- What the task requires
In the listing below, write out exactly each line from the first through the one containing "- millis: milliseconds".

- Input data

------------------------------

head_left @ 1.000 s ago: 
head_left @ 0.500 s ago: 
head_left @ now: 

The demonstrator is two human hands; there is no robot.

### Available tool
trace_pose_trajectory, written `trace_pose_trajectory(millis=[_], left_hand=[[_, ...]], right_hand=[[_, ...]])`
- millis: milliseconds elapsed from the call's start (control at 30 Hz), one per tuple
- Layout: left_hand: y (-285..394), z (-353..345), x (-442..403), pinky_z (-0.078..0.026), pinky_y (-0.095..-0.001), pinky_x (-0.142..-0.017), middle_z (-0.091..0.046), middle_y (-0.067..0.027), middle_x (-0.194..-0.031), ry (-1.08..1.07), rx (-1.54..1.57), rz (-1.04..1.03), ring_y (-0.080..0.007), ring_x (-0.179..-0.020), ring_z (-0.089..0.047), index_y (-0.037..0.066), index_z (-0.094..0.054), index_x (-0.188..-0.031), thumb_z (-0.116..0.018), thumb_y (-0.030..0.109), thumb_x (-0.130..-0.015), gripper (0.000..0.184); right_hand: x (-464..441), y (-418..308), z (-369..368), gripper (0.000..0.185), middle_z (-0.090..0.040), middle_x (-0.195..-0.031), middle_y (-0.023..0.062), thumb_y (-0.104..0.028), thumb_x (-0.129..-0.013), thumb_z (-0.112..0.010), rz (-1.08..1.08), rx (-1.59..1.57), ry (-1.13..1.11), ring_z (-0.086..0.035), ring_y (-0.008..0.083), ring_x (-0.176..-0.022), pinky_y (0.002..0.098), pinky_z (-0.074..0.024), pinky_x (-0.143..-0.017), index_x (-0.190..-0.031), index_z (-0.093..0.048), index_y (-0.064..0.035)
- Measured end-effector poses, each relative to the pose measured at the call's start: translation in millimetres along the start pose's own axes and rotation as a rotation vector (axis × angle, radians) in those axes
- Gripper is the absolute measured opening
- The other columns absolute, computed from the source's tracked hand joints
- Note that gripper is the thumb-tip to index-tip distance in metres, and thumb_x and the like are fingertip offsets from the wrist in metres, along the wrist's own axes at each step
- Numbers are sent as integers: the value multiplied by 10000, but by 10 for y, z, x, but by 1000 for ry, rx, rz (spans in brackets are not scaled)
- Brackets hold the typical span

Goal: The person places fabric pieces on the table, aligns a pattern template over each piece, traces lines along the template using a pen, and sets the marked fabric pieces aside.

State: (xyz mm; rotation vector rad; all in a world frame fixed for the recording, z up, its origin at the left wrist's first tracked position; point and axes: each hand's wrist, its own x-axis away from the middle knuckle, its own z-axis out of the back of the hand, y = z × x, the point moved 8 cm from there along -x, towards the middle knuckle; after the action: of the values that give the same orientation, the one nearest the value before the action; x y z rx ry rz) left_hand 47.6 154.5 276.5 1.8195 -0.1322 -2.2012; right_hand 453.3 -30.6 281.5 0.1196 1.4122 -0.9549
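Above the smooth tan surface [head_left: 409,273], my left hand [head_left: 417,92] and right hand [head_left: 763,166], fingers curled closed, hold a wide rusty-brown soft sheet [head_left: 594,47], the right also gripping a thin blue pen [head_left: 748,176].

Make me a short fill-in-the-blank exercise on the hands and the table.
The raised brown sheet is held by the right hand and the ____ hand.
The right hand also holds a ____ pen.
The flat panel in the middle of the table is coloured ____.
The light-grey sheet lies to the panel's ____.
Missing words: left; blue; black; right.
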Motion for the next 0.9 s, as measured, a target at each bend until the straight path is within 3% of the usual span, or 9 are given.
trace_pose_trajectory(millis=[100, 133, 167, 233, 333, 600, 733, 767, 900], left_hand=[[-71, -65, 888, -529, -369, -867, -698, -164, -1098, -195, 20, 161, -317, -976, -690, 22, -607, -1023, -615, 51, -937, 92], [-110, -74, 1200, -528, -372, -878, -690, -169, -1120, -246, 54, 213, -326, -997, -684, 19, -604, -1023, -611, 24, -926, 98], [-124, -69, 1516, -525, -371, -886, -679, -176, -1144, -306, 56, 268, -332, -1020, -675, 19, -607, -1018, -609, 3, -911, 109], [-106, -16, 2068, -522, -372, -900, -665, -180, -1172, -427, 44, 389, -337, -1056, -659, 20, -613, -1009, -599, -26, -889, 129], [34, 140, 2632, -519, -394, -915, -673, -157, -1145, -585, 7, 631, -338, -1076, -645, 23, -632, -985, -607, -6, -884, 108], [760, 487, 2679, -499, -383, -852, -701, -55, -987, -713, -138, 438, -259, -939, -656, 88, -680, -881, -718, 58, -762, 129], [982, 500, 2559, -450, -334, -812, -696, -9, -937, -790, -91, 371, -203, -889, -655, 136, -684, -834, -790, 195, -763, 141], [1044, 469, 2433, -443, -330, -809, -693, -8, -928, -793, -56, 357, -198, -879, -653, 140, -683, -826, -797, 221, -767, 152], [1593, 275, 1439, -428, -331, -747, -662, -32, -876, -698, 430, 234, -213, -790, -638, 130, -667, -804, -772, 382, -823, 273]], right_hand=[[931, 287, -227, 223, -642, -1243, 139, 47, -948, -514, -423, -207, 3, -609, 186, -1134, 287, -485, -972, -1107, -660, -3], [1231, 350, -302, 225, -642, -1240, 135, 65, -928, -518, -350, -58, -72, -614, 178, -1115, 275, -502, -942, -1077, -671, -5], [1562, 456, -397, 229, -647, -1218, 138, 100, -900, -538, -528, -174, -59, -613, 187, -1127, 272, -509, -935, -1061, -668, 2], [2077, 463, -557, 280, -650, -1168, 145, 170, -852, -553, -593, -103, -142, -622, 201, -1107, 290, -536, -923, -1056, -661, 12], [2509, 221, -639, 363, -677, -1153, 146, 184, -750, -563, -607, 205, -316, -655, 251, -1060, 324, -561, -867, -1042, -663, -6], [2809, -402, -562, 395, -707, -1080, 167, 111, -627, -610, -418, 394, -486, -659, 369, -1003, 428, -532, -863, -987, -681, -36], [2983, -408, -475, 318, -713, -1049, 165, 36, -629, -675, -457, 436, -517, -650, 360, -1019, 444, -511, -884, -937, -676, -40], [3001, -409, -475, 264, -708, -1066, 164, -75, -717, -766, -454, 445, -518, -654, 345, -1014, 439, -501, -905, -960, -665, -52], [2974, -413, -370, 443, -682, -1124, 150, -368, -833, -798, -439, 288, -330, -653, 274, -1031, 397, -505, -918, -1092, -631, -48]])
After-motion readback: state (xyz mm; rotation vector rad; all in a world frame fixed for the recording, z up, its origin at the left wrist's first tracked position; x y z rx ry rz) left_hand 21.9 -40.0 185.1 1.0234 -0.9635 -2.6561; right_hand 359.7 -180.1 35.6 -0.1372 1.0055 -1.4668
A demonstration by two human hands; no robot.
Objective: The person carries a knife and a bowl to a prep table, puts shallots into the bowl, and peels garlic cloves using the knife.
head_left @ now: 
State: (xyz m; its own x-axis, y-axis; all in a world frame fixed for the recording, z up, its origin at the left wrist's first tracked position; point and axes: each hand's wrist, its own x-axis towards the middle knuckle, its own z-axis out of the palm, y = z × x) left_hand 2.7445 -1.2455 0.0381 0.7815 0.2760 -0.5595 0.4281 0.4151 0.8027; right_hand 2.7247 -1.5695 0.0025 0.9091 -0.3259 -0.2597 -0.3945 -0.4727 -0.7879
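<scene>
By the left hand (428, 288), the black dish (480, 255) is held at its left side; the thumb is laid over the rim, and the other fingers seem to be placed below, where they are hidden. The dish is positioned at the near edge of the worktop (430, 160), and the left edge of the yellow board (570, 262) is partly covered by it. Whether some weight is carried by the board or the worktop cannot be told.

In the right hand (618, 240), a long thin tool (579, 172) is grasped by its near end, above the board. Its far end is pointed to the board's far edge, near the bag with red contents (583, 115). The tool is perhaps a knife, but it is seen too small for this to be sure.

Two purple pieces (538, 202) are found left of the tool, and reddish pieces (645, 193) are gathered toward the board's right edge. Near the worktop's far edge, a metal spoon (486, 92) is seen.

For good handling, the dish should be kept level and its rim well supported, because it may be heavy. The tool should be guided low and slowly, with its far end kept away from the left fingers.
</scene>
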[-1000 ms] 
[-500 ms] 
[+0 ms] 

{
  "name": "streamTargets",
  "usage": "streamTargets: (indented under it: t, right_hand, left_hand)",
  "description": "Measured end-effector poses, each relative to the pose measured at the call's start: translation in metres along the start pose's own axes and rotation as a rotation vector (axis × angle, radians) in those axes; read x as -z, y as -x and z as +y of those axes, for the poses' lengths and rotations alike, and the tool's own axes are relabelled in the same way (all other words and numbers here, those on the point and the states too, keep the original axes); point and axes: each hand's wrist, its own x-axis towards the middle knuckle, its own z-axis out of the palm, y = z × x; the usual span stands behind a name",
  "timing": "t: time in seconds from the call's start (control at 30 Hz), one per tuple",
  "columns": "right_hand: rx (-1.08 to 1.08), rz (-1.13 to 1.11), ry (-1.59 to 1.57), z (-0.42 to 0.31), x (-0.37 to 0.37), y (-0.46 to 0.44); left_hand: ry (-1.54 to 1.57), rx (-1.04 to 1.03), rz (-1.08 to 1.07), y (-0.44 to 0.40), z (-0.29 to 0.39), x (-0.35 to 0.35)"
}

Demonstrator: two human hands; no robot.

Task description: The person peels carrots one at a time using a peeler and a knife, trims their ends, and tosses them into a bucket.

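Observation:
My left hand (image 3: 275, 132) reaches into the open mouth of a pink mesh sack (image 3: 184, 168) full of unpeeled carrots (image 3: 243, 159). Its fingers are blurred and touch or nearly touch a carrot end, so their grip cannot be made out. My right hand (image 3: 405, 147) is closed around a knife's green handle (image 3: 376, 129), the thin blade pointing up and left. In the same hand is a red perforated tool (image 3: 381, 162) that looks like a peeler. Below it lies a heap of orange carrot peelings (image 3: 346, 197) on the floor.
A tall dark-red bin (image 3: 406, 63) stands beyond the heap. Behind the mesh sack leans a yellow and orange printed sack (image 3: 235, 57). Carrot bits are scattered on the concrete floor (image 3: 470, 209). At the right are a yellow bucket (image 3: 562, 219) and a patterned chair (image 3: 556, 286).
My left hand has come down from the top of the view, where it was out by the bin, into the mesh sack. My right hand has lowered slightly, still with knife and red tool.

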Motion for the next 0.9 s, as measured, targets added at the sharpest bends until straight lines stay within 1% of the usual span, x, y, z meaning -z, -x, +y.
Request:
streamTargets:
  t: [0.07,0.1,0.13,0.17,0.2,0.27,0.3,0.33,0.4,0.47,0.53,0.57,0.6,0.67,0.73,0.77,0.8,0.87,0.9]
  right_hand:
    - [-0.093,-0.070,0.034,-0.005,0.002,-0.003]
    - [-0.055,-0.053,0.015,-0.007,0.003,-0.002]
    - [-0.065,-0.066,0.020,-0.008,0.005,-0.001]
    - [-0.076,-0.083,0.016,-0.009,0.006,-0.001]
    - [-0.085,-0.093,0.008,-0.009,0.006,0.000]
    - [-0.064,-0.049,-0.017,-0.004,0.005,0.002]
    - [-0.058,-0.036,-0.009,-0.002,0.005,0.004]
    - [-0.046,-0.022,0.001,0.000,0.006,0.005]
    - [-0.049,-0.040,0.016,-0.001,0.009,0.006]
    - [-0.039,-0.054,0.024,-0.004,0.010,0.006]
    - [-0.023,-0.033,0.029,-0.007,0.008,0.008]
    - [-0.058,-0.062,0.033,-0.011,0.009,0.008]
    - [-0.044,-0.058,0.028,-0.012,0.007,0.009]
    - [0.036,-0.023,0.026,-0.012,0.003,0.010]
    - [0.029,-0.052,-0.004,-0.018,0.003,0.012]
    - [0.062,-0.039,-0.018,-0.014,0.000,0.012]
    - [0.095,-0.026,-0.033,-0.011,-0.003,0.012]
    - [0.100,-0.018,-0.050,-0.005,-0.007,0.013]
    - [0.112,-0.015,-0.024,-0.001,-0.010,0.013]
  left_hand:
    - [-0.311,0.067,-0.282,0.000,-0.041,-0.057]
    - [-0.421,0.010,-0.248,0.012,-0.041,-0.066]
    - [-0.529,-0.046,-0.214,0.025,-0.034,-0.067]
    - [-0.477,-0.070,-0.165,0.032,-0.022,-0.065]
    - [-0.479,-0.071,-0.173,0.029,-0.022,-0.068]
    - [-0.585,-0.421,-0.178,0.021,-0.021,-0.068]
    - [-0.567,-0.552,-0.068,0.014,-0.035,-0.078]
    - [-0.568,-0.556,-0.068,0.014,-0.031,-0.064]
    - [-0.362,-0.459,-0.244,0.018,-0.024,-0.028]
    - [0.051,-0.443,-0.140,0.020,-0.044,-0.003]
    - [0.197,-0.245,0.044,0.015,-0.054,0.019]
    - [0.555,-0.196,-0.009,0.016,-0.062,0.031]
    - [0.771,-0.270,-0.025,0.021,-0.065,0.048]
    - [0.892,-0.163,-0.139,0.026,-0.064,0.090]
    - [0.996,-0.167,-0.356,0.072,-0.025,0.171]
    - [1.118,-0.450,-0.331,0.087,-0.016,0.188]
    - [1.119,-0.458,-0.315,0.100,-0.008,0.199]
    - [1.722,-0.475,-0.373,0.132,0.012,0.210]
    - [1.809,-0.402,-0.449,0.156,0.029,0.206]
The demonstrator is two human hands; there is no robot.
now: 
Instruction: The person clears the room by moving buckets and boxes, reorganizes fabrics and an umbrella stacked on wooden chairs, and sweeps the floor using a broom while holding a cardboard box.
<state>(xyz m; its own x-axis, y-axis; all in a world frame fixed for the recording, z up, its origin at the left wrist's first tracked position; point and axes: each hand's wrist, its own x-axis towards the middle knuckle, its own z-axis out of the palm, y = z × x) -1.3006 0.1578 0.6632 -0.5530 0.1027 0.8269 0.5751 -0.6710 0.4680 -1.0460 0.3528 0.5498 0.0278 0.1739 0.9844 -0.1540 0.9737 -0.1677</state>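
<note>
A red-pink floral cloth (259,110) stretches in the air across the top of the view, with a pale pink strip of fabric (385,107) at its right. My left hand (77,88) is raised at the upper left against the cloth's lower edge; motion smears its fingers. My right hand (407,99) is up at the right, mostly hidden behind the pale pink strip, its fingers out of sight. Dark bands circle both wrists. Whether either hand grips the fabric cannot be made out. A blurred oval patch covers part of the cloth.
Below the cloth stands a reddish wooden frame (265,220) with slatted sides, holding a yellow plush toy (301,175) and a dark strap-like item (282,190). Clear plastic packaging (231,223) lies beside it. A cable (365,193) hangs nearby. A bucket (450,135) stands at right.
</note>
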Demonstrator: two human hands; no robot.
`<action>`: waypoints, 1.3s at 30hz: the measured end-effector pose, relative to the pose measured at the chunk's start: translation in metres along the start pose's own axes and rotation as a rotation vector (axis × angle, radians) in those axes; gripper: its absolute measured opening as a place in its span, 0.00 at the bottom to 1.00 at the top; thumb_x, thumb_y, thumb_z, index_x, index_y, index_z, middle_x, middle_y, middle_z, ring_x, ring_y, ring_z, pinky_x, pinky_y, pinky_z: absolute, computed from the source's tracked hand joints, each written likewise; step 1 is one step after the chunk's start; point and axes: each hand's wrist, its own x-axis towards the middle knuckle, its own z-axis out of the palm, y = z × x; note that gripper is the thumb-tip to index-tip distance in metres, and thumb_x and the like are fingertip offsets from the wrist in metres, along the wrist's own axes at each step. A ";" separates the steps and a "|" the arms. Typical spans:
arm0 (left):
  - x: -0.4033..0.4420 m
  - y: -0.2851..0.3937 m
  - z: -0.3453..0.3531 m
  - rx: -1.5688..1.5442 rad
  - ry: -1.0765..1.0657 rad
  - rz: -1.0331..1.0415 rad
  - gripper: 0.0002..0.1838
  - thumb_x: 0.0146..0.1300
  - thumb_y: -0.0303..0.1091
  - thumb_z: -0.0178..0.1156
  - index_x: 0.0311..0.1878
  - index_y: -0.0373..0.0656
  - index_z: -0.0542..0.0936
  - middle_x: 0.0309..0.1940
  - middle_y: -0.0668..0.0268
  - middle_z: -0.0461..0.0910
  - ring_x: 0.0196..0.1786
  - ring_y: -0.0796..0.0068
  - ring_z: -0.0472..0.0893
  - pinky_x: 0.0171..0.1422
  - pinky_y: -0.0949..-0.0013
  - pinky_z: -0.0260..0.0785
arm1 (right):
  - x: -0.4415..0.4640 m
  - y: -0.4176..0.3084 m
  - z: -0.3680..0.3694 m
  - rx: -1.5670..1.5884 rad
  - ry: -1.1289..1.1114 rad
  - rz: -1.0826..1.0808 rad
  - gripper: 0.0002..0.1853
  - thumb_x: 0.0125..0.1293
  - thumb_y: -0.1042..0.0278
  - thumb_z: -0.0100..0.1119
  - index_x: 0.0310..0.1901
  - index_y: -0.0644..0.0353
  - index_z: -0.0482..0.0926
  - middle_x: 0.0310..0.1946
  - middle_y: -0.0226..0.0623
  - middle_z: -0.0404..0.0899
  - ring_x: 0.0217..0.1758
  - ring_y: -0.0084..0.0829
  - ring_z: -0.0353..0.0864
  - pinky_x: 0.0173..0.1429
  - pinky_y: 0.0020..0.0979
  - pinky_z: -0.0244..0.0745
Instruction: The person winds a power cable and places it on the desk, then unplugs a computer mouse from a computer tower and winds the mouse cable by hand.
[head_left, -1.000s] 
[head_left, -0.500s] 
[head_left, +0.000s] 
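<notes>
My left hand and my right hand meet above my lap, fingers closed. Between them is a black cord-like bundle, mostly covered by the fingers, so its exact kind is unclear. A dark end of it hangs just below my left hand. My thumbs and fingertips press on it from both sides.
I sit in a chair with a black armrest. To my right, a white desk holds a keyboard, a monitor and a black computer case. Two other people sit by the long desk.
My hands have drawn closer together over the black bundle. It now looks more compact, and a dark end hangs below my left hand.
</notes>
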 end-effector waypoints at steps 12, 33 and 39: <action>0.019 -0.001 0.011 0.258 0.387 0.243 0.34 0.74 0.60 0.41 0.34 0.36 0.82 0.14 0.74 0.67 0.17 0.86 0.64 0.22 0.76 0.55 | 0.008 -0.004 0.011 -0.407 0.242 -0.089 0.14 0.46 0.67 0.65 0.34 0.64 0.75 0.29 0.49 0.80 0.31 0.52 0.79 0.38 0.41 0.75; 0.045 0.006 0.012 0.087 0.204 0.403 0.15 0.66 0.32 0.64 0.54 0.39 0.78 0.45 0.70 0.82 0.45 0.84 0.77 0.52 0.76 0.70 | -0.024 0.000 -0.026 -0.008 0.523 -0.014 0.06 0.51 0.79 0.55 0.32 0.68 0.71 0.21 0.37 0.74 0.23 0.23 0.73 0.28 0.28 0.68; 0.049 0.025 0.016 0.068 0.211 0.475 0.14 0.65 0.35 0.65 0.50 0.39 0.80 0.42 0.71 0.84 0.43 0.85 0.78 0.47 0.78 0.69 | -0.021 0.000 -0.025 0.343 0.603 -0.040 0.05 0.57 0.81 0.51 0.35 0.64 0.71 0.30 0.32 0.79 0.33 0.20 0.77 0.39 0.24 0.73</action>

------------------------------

- Expected answer
head_left @ 1.000 s ago: 
head_left @ 0.500 s ago: 
head_left @ now: 

The demonstrator is two human hands; there is no robot.

### Available tool
trace_pose_trajectory, written `trace_pose_trajectory(millis=[_], left_hand=[[_, ...]], right_hand=[[_, ...]])`
- millis: milliseconds elapsed from the call's start (control at 30 Hz), one per tuple

The required answer is now complete.